Из тысяч отобрали 130 кадров, разделили на три части. Первым делом встречаюсь взглядами с корифеями театрального искусства. Черно-белые портреты Иннокентия Смоктуновского и Николая Караченцова, Булата Окуджавы и Юрия Никулина, Натальи Гундаревой и Людмилы Гурченко сделаны на первый фотоаппарат Гутермана «Зенит». А вот мощный кадр Юрия Любимова с Александром Солженицыным — писатель сострадает боли разочарованного режиссера. И не нужны никакие таблички с объяснениями. Лучший комментарий мастера — его работа.
Снять портрет актера так, чтобы повесить и любоваться, — непросто. Можно поспорить: ведь профессионалов много. Дело еще не только в умении, но и в личностных качествах. Фамилия у него говорящая: Гутерман с немецкого — «хороший человек». И сам Мих Мих (так его многие называют) тактичный, добрый, осведомленный. Это ли не повод для дружбы? Кажется, что с ним дружат, а не работают. Поэтому не удивляйтесь подписям на выставке «старушка Ру» (Юлия Рутберг) и «старушка Агу» (Полина Агуреева).
Во втором разделе люди театра предстают на сцене (не ч/б, а цвет). Посмотрел на эти исчерпывающие и атмосферные снимки — как будто на спектакль сходил, задумку режиссера зафиксировал. Под занавес — свежие снимки Игоря Миркурбанова, Людмилы Максаковой, Виктора Сухорукова и Владимира Зельдина. Редкость, что мастер не выпячивает себя и не навязывает свое видение, снимая театр. Не искажает. Не лжесвидетельствует.
— Михал Михалыч, какой ваш любимый снимок?

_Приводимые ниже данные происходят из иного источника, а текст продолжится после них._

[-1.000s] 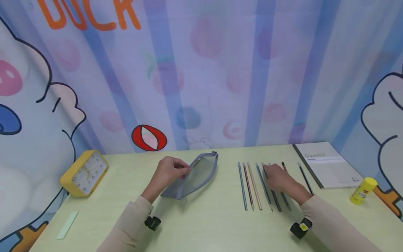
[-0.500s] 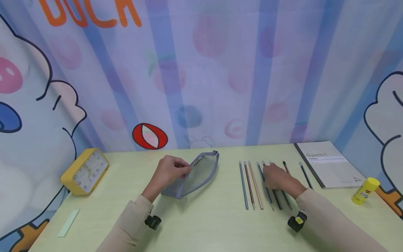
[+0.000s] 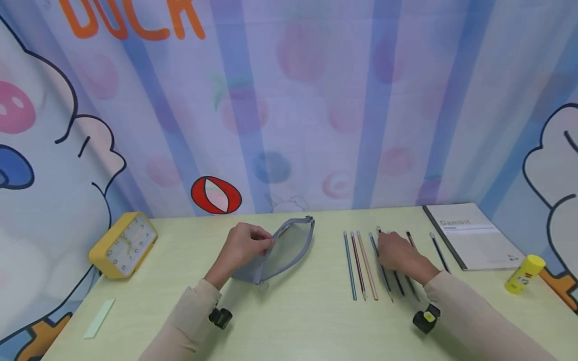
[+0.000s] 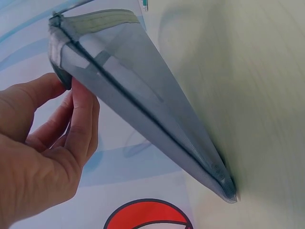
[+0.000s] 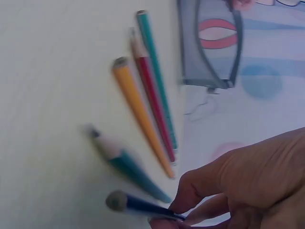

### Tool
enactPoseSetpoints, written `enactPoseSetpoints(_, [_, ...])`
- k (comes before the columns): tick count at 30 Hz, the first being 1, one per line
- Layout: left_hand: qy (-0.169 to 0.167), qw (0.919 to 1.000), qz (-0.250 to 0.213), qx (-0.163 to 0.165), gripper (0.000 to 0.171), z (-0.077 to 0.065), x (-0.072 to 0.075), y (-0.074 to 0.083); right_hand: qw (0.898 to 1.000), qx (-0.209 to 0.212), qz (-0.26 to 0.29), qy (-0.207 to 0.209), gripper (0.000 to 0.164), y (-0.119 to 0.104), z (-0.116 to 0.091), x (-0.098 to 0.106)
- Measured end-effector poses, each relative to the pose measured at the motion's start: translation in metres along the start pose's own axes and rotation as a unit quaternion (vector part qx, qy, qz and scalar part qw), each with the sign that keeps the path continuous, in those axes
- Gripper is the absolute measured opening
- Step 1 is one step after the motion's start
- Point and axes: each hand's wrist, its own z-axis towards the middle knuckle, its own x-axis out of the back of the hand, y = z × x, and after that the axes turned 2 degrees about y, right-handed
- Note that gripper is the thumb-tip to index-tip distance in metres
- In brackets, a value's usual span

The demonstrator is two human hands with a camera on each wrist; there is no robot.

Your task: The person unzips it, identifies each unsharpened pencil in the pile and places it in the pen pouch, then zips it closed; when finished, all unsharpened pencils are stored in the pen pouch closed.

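Note:
My left hand (image 3: 246, 245) pinches the upper edge of a grey-blue mesh zip pouch (image 3: 289, 250), whose mouth gapes toward the right. Close up in the left wrist view, thumb and fingers hold the pouch (image 4: 138, 105) by its zipped rim. My right hand (image 3: 402, 253) pinches one end of a dark blue pencil (image 5: 143, 205), partly hidden under the hand in the head view. Left of it lie a teal pencil (image 5: 131, 171), an orange pencil (image 5: 143, 117), a red pencil (image 5: 155, 105) and a green-blue pencil (image 5: 157, 81). More pencils lie beneath and right of the hand.
A dark pencil (image 3: 439, 250) lies beside a Gambit notebook (image 3: 478, 238) at right. A yellow glue stick (image 3: 524, 275) stands near the notebook's corner. At far left are a yellow clock (image 3: 124, 245) and a pale green strip (image 3: 99, 319). A printed curtain (image 3: 298, 125) hangs behind the table.
My right hand has moved slightly left over the pencils, and the dark blue pencil in its fingers has shifted slightly upward in the head view. My left hand keeps its hold on the pouch.

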Motion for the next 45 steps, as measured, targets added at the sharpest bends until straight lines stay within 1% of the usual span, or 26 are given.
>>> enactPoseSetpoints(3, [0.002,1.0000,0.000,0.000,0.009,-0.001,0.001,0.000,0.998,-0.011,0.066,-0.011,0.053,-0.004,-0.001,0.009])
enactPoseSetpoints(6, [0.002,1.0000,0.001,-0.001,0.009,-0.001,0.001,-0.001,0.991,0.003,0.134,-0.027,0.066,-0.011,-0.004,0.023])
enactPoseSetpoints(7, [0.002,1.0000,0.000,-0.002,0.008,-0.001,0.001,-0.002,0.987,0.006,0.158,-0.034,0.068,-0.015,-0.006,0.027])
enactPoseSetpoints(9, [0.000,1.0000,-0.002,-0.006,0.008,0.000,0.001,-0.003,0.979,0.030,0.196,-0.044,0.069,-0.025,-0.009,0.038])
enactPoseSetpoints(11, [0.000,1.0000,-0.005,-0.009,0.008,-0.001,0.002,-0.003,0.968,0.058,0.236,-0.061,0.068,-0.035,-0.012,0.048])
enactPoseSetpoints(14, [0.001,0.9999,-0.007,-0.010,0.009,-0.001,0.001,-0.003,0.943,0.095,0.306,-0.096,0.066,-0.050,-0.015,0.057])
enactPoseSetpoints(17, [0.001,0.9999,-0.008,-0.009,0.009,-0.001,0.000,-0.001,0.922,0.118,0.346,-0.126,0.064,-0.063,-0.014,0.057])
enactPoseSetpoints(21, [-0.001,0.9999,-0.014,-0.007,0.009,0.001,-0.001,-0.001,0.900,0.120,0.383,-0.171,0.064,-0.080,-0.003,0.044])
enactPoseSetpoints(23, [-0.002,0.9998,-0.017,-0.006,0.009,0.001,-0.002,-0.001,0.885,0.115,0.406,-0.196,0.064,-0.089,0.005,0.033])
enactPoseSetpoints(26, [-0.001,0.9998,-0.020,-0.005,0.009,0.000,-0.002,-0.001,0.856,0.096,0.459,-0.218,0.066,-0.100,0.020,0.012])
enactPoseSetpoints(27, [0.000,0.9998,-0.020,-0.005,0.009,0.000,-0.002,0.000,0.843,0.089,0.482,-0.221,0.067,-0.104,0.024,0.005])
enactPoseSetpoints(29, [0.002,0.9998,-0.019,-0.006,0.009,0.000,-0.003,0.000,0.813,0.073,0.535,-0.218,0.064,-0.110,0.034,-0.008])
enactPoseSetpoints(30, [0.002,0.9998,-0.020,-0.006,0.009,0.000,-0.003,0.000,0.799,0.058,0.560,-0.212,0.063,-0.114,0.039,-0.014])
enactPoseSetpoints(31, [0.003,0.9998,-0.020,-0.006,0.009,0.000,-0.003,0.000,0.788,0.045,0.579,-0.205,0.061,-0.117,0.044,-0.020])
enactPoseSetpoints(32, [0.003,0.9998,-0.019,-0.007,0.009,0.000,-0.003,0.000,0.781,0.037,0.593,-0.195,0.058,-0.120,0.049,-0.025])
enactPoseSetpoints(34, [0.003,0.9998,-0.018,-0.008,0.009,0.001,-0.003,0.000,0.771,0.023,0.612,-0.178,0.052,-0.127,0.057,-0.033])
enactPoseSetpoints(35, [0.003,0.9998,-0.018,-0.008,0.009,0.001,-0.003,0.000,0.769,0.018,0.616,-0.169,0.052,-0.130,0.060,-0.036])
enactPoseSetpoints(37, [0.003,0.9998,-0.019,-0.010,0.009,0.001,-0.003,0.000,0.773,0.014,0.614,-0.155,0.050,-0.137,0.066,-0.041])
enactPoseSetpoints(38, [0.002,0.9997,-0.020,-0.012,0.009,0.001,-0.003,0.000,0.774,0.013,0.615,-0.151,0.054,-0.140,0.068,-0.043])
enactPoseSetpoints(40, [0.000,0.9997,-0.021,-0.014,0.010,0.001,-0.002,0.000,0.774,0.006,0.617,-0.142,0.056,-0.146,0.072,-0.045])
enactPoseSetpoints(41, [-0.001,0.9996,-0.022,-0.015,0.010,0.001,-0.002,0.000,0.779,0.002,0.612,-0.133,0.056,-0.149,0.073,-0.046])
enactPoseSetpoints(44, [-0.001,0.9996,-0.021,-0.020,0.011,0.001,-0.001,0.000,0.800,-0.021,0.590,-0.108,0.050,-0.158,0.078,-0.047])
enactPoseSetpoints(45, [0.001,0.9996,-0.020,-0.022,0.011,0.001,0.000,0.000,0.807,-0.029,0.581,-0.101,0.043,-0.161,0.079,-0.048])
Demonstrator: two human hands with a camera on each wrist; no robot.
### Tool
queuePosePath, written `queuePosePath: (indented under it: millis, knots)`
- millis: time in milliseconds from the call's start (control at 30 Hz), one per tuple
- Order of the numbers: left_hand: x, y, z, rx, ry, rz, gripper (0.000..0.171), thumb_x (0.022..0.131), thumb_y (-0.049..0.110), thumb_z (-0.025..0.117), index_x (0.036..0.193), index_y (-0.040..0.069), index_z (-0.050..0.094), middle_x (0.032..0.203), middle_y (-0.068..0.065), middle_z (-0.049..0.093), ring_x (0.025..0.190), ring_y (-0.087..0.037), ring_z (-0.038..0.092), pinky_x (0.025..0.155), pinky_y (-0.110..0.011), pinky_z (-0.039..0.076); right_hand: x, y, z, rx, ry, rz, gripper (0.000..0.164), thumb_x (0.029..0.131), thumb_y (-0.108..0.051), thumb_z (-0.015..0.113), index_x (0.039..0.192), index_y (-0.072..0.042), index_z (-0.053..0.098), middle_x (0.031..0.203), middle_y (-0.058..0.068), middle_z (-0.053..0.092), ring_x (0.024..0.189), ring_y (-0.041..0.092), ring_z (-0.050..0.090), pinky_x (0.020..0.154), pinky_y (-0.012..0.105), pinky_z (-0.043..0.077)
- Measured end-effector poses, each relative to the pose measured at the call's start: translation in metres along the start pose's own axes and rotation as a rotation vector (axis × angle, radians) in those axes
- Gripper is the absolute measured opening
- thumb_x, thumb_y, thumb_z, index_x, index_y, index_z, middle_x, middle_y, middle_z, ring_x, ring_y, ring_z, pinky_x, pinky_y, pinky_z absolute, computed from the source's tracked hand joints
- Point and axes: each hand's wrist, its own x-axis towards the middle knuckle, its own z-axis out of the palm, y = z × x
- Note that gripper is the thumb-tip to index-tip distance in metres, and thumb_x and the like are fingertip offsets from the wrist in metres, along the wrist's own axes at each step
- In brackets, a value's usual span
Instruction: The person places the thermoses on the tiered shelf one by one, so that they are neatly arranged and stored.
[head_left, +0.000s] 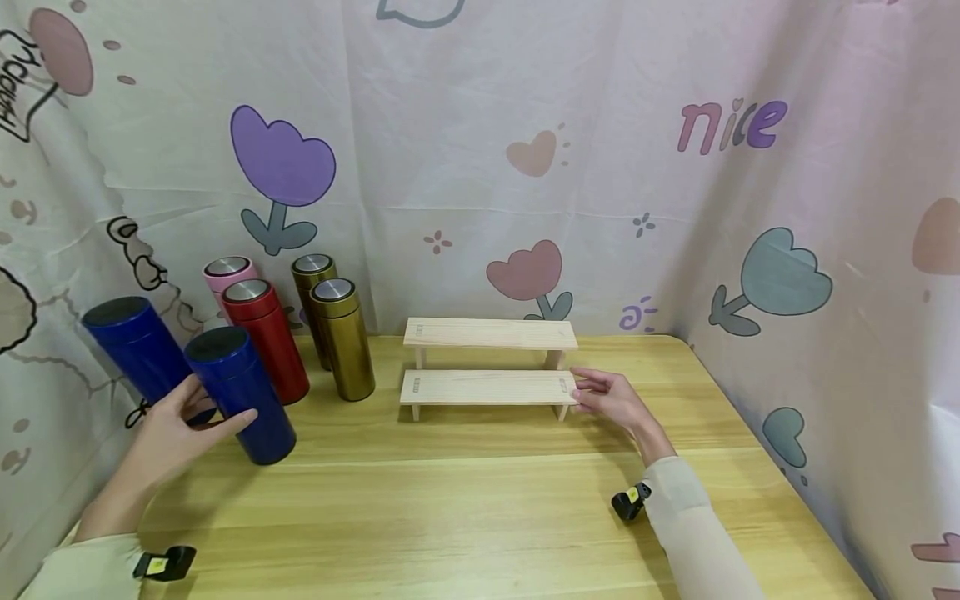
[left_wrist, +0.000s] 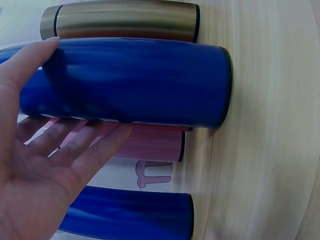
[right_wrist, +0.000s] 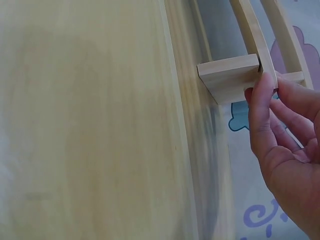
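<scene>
My left hand (head_left: 176, 429) holds the front blue thermos bottle (head_left: 247, 396), with the thumb on one side and the fingers on the other. Behind that hand leans a second blue bottle (head_left: 142, 342) in the head view; it shows apart from the hand in the left wrist view. My right hand (head_left: 611, 402) pinches the right end of the lower board of a two-step wooden stand (head_left: 483, 387). In the right wrist view, thumb and fingertips meet at the board's edge (right_wrist: 267, 60).
Beyond the blue bottles stand a red bottle (head_left: 266, 342), a pink one (head_left: 225, 268) partly hidden behind it, and two gold ones, a nearer (head_left: 345, 346) and a farther (head_left: 309, 292). A printed curtain (head_left: 420, 150) hangs around the wooden table (head_left: 420, 517).
</scene>
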Motion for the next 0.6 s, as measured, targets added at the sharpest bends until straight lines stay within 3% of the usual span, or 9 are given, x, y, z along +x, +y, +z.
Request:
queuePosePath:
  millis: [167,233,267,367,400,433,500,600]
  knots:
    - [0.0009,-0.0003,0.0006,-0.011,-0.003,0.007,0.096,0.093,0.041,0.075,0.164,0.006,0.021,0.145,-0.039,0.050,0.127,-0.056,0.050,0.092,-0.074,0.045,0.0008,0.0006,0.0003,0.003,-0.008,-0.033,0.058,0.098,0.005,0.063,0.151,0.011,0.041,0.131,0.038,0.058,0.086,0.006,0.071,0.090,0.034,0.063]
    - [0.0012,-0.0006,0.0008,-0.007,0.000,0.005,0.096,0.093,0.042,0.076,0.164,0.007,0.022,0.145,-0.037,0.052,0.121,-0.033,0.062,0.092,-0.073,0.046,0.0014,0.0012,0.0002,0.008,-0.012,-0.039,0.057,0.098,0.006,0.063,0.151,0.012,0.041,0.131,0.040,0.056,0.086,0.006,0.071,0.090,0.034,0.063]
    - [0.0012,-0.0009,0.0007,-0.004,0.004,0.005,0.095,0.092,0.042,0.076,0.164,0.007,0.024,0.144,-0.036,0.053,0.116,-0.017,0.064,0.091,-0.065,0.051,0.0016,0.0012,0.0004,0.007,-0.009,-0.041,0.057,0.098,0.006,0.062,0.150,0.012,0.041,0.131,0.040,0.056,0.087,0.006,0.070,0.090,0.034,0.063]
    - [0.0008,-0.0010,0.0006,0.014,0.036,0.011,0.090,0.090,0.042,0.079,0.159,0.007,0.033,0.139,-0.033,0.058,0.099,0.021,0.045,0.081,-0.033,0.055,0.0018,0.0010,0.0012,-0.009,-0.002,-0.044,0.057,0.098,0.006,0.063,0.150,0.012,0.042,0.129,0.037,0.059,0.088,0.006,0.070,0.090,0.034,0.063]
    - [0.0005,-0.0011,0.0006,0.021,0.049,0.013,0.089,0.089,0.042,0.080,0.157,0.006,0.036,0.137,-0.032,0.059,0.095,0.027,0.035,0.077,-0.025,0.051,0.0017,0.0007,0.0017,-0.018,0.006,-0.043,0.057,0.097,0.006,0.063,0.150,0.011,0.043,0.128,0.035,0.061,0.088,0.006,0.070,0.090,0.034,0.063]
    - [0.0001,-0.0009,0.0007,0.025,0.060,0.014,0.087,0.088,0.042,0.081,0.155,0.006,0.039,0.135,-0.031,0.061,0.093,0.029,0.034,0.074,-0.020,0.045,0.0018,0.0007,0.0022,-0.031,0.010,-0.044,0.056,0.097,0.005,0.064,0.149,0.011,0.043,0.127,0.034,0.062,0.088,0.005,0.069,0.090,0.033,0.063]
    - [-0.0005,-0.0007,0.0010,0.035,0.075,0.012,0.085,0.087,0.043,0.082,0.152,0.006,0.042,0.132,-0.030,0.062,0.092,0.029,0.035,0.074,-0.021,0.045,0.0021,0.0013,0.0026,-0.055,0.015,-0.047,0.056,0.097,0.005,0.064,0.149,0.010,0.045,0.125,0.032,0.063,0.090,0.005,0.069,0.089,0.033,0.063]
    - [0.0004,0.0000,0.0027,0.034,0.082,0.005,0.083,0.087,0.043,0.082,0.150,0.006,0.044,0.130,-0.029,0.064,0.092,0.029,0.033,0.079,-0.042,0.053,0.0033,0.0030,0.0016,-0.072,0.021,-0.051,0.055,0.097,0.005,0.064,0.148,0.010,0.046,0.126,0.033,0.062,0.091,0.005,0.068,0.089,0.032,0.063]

— Моя любимая фотография сделана на спектакле «Ромео и Джульетта» Оскараса Коршуноваса в Вильнюсе, — признается Михаил Гутерман. — Ромео нависает над умершей Джульеттой. Из его рук сыплется песок. Крик отчаяния. Позади — человек с чаном. Выстраиваются два плана, которые делают снимок объемным и динамичным. А благодаря портрету Анатолия Эфроса меня приняли в Союз театральных деятелей. Сначала не хотели. Одна тетка сетовала, дескать, хватит с меня Союза журналистов. Но его председатель Михаил Ульянов ей возразил и сказал, чтобы «плакатик» с Эфросом повесили в каждой комнате союза.
Почти полвека Гутерман в театре — а не надоело. Здесь ему не тесно. На репетициях, прогонах, премьерах он свой человек. Неважно, откуда снимает — из первого ряда партера, с галерки, из-за кулис, — он внутри процесса. Просто счастлив оттого, что причастен. Ему это необходимо.